_TASK INSTRUCTIONS_
Restate word for word the line containing "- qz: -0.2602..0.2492" and each line that follows it, through the last line below, and nothing else.

──────────────────────────────

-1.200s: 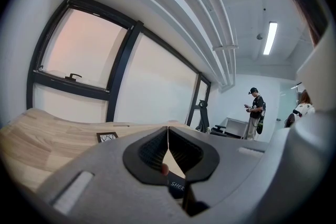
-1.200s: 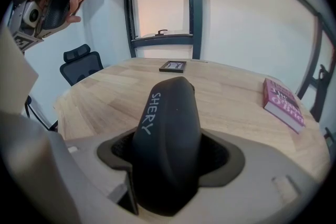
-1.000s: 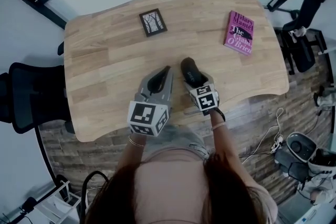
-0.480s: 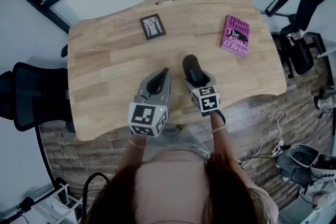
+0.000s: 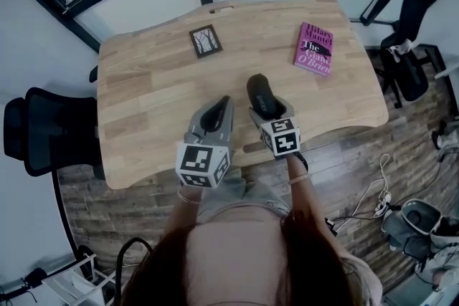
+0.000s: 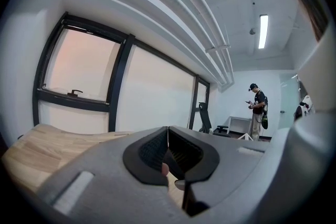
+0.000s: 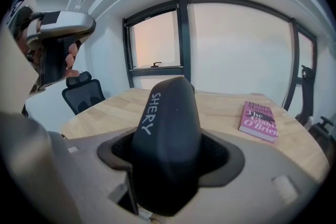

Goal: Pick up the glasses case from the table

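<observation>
A black glasses case point(image 7: 167, 134) with white lettering is clamped between the jaws of my right gripper point(image 7: 168, 165), pointing up and away, lifted above the wooden table point(image 5: 143, 82). From the head view, the case point(image 5: 259, 94) sticks out ahead of the right gripper point(image 5: 267, 105) over the table's near middle. Just to its left, my left gripper point(image 5: 216, 113) is held up with its jaws together and nothing between them. The left gripper view shows the closed jaws point(image 6: 168, 152) aimed at windows and ceiling.
A pink book point(image 5: 313, 47) lies at the table's far right, also in the right gripper view point(image 7: 258, 119). A small dark framed picture point(image 5: 206, 41) lies at the far middle. Black office chairs point(image 5: 46, 129) stand left and right of the table. A person point(image 6: 257, 107) stands far off.
The head camera has shifted slightly, so the table sits a little differently in frame. Both grippers and the held case keep nearly the same pose.
</observation>
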`<state>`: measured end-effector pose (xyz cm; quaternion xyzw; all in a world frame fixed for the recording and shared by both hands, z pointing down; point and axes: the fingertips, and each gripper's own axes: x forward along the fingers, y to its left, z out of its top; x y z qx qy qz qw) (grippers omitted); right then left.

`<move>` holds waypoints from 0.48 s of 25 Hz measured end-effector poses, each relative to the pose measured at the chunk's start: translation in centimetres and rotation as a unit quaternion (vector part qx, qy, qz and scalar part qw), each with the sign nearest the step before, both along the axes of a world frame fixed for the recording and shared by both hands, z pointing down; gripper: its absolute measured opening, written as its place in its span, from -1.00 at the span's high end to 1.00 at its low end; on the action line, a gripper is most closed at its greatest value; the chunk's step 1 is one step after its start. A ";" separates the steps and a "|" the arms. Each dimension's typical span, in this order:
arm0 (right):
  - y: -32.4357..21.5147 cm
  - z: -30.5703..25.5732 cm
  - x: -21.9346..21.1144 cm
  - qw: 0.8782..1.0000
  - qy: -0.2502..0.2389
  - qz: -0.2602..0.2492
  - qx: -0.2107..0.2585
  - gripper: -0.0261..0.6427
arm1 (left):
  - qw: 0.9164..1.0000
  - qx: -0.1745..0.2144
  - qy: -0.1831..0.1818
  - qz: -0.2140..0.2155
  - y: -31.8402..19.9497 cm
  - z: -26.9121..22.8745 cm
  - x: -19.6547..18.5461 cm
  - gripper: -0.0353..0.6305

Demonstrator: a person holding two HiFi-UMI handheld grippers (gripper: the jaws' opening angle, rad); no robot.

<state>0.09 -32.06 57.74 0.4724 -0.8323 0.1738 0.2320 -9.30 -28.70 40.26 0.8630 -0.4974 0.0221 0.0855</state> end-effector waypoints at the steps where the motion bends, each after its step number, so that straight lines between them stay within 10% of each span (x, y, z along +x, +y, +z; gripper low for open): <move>1: 0.3 -0.4 0.2 1.000 -0.003 0.000 0.002 -0.09 | 1.000 0.003 -0.004 -0.002 0.4 -0.1 0.2 0.86; 12: 3.3 -4.2 2.2 0.999 -0.015 -0.009 0.038 -0.09 | 0.999 0.028 -0.024 -0.019 4.2 -1.7 2.3 0.86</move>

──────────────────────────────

_OUTPUT OF THE TASK_
  - qz: -0.2602..0.2492
  - qx: -0.2107..0.2585
  - gripper: -0.0261..0.6427
arm1 (left):
  - qw: 0.9164..1.0000
  - qx: -0.1745..0.2144
  - qy: -0.1831..0.1818
  - qz: -0.2140..0.2155
  - y: -31.8402..19.9497 cm
  - z: -26.9121..22.8745 cm
  - x: -19.6547..18.5461 cm
  - gripper: -0.0353..0.6305

Demonstrator: a person holding two HiFi-UMI handheld grippers (gripper: the jaws' opening angle, rad); no robot.

<state>0.09 -32.06 57.74 0.4724 -0.8323 0.1738 0.2320 -9.30 -28.70 40.26 0.8630 -0.4974 0.0221 0.0855</state> end-effector waypoints at the steps where the motion bends, each after its step number, so that straight lines between them stay within 10% of each span (x, y, z along +x, +y, +z; gripper low for open): <move>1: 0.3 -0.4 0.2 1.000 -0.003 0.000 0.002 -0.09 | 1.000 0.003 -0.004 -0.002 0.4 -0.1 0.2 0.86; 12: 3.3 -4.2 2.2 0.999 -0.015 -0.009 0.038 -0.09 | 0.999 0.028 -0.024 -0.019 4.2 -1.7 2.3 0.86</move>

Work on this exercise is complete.